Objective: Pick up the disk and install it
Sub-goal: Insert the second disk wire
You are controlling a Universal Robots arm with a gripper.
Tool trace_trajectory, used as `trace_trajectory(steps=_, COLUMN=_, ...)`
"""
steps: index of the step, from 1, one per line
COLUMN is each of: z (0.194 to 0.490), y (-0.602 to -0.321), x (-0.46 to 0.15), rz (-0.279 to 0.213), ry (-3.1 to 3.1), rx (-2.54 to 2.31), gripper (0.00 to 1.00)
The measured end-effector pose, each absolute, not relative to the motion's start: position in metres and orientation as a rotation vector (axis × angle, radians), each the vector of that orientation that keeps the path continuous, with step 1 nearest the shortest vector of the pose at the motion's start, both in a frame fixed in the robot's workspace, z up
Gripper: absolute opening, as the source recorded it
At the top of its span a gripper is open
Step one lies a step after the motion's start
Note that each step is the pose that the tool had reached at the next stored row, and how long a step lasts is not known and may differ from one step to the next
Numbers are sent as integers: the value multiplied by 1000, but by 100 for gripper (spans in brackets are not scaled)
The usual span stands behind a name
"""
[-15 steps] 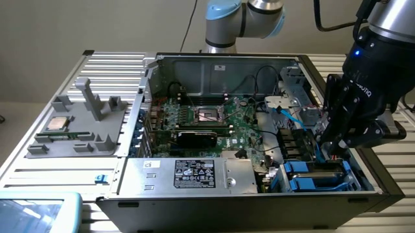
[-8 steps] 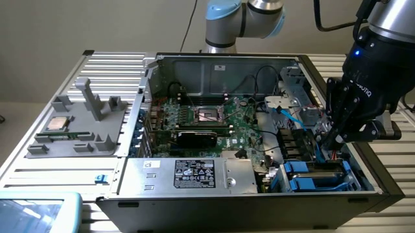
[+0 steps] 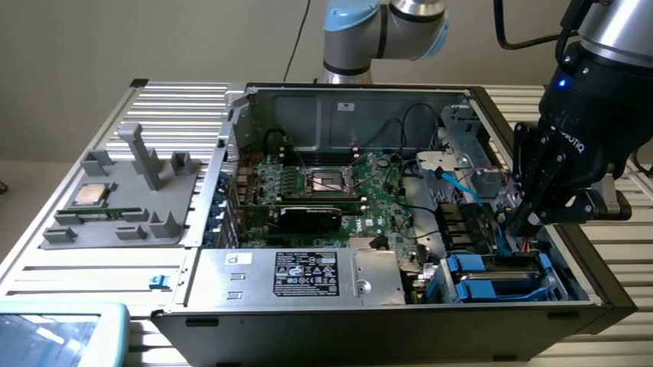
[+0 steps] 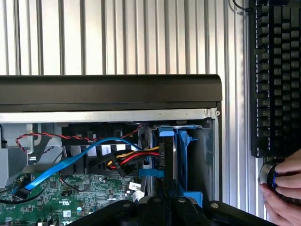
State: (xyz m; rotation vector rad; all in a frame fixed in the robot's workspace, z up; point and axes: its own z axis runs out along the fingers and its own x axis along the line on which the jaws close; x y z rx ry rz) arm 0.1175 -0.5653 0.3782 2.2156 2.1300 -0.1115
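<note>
At the exterior view's right, inside the open computer case [image 3: 337, 115], the gripper [image 3: 525, 222] reaches down into the drive bay, its fingers clenched together on the disk [image 4: 165, 157]. From the wrist view, the disk stands on edge in its blue bracket, set in the bay's corner just beside the case wall, with the red, yellow and black power cable [image 4: 134, 160] plugged against it. A blue data cable [image 4: 70, 162] runs across to the green motherboard [image 3: 337, 191]. On the slatted bench [image 4: 117, 37], a hand [image 4: 284, 190] rests on a round knob beside a black keyboard [image 4: 275, 75].
</note>
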Motion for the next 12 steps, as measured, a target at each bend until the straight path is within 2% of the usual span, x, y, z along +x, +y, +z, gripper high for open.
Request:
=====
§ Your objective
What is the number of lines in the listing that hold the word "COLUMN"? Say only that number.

§ The answer
2